Tabi argo takıntımız eskisi kadar olmasa da yine de sürüyor. Geçen gün çocuklar babalarıyla gezmeye gittiler. Babaları bir geldi ki suratı pancar gibi kıpkırmızı. Ne oldu dedim. Kız sürekli “Çiş b.k” demiş. E sünger Bob’a Sünger B.k dediğinde bu kadar gülersek olacağı bu tabi. Bir de seviyor dikkat çekmeyi. Sen aman ağzına acı biber sürerim, şişşt öyle denmez bilmem ne dedikçe alıyor gazı. Bas bas bağırıyor çiş, b.k diye. Oğlan da ondan görüyor, o da kuduruyor. İkisi iki taraftan bağırıp duruyorlar. Ben hiç iplemiyorum, dikkat çekmek için yaptıklarının farkındayım. Ama babası sinir oluyor. Aldım kızı karşıma. “Bak annecim,” dedim, “Tuvalet terminolojisini tuvalet dışında kullanmıyoruz. Çiş, b.k demek çok hoşuna gidiyorsa benim yanımda diyebilirsin. Ama benden başka kimsenin yanında söylemeni istemiyorum. Çünkü ayıp oluyor. Sen başkalarının yanında ayıp konuşmayacak kadar kibar bir kızsın. Anlaşıldı mı?” Anlaşılmış. İnanayım mı? İnandım. Başka bir gün birlikte gezmeye gittik. Kız nasıl hanımefendi, nasıl hanımefendi. Güzel güzel oynadı. Kalkma vakti geldi müsaade aldık, kapıda ayakkabılarını giydiriyorum, nasıl mutlu bu. Apartman boşluğunda sevinçle haykırıyor: “Anneaaa, ben çok kibar bir kızım. Gezmede hiç çiş, b.k demedim. Çiş b.k diye hoplayıp zıplamadım. Çiş b.k, çiş b.k diye bağırmadım!” Yaşasın, kızımın kibarlığından tüm apartman haberdar oldu!

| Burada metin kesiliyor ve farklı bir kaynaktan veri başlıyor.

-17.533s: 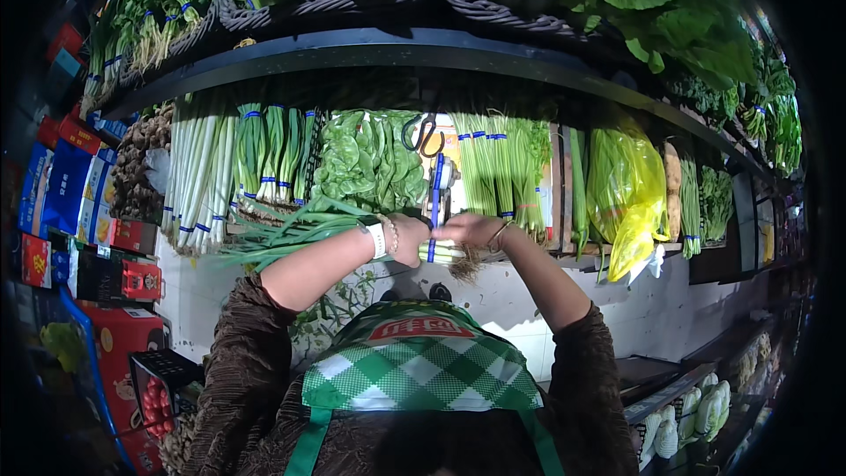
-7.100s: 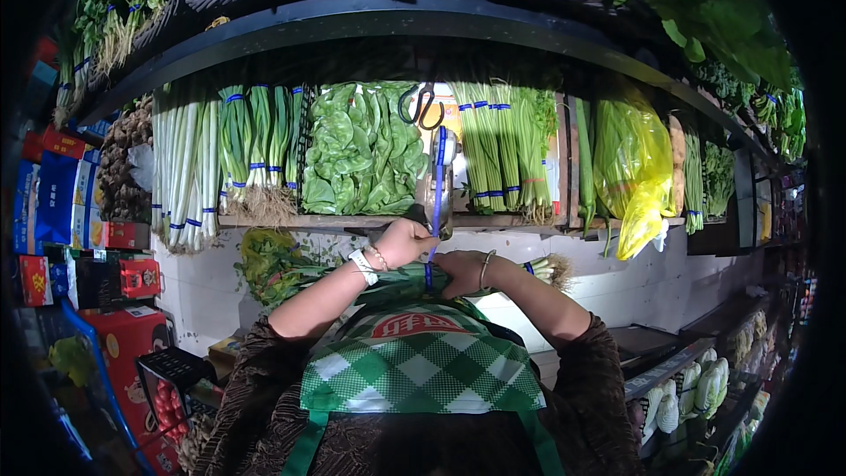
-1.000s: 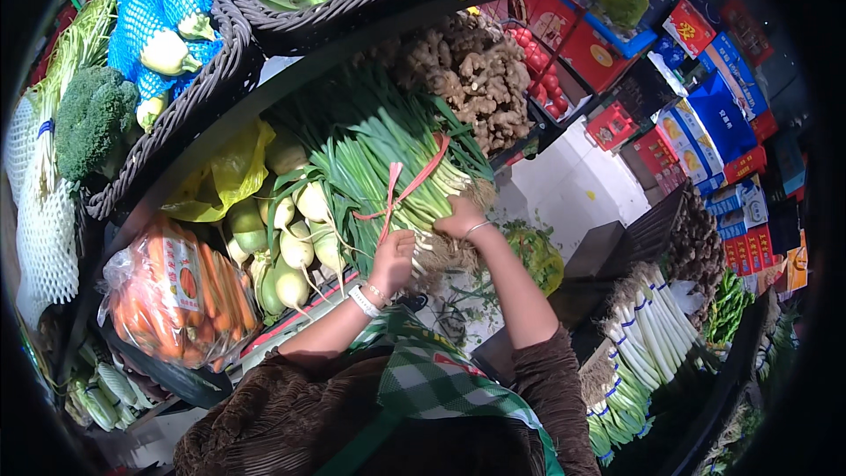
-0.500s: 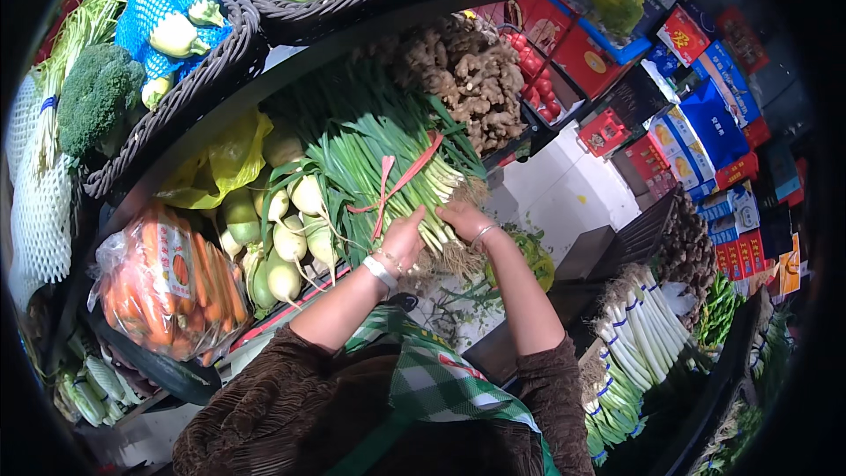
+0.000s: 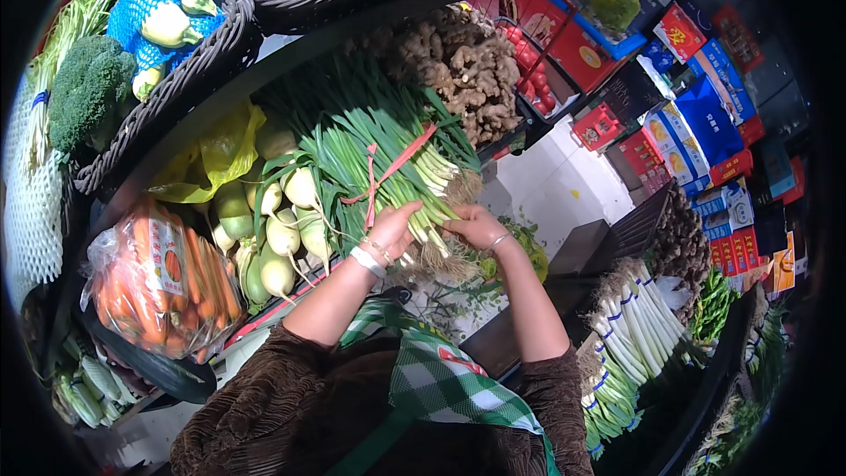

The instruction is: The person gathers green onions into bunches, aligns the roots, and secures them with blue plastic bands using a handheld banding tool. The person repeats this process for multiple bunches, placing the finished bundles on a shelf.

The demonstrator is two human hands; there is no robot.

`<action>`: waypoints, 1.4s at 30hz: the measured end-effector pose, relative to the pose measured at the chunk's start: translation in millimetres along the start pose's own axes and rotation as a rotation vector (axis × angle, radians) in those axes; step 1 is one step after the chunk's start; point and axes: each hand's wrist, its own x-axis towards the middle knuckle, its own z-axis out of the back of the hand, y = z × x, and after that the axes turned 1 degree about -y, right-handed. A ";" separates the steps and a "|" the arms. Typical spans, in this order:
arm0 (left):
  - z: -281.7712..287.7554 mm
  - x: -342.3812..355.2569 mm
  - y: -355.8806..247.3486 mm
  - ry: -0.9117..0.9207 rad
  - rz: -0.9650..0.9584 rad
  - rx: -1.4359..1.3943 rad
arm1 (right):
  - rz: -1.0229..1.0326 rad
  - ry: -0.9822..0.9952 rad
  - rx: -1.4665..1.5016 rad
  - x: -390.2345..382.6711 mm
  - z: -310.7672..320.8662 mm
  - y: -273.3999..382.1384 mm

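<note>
A large bunch of long green scallion-like stalks (image 5: pixel 348 154) with pale bases lies on the produce shelf, a loose red tie (image 5: pixel 397 176) across it. My left hand (image 5: pixel 390 234) is closed round stems low on the bunch. My right hand (image 5: pixel 471 229) pinches the same separated portion a little further right, its tangled roots (image 5: pixel 441 260) hanging below. White-and-green radishes (image 5: pixel 280 238) lie just left of my left hand, beside a crumpled yellow plastic bag (image 5: pixel 203 159). Heaped ginger (image 5: pixel 458 70) is above the bunch.
Bagged carrots (image 5: pixel 163 291) lie at left, below wicker baskets (image 5: pixel 150 141) of vegetables behind a dark ledge. Banded white-stemmed bunches (image 5: pixel 634 326) line another shelf at lower right. Stacked boxes (image 5: pixel 687 150) and a tiled floor (image 5: pixel 546 185) are at upper right.
The view has turned from the blue tape tool to this shelf. In the last second my right hand has shifted downward, drawing some stems away from the bunch; my left hand has risen slightly.
</note>
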 end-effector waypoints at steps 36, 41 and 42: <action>-15.0 -1.0 -2.1 0.046 0.181 0.237 | -0.018 -0.101 -0.225 11.1 -35.3 25.1; 3.9 -0.5 -19.2 -0.085 0.020 0.434 | -0.087 -0.065 0.021 4.2 -16.3 10.5; 7.9 2.0 -24.5 -0.093 -0.070 0.474 | -0.126 -0.033 0.029 0.6 -8.9 8.2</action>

Sonra bir de gündüzleri kısa süreliğine bakıcı abla geliyor. Aha üç ayı geçti, hâlâ düzen değişmedi. Her geldiğinde yaygara çıkarıyorlar. Sanıyorlar ki abla gelmeyince anneanne gelecek. (Birkaç kez yanlarında annemi arayıp kız gelemiyor, sen gel deme gafletinde bulundum.) Zavallı kızı bir türlü içeri sokmuyorlar. “Sen git, anneanne gelsin,” diye bağrışıyorlar. Ya da “Sen kötüsün, pissin, git evine, seni sevmiyoruz, istemiyoruz!” Yine aldım karşıma konuştum. “Bakın annecim, sabahları gelen abla bize misafir geliyor. Misafire kötüsün denmez, pissin denmez. Sen evine git asla denmez! Misafire ayıp edilmez. Biraz kibar olun, tamam mı?” Tamam dediler. Bugün yeni bir abla geldi. Bizimkilerin sesi hiç çıkmadı. Giderken kız ayağını giyiyor, bizimkiler nasıl mutlu “Annecim, yaşasın, biz çok kibar olduk. Misafire pissin sen demedik. Çiş b.k hiç demedik. Sen kötüsün git evine demedik. Biz hiç ayıp söylemedik.” Allah’tan ağzını açmamış bebeler!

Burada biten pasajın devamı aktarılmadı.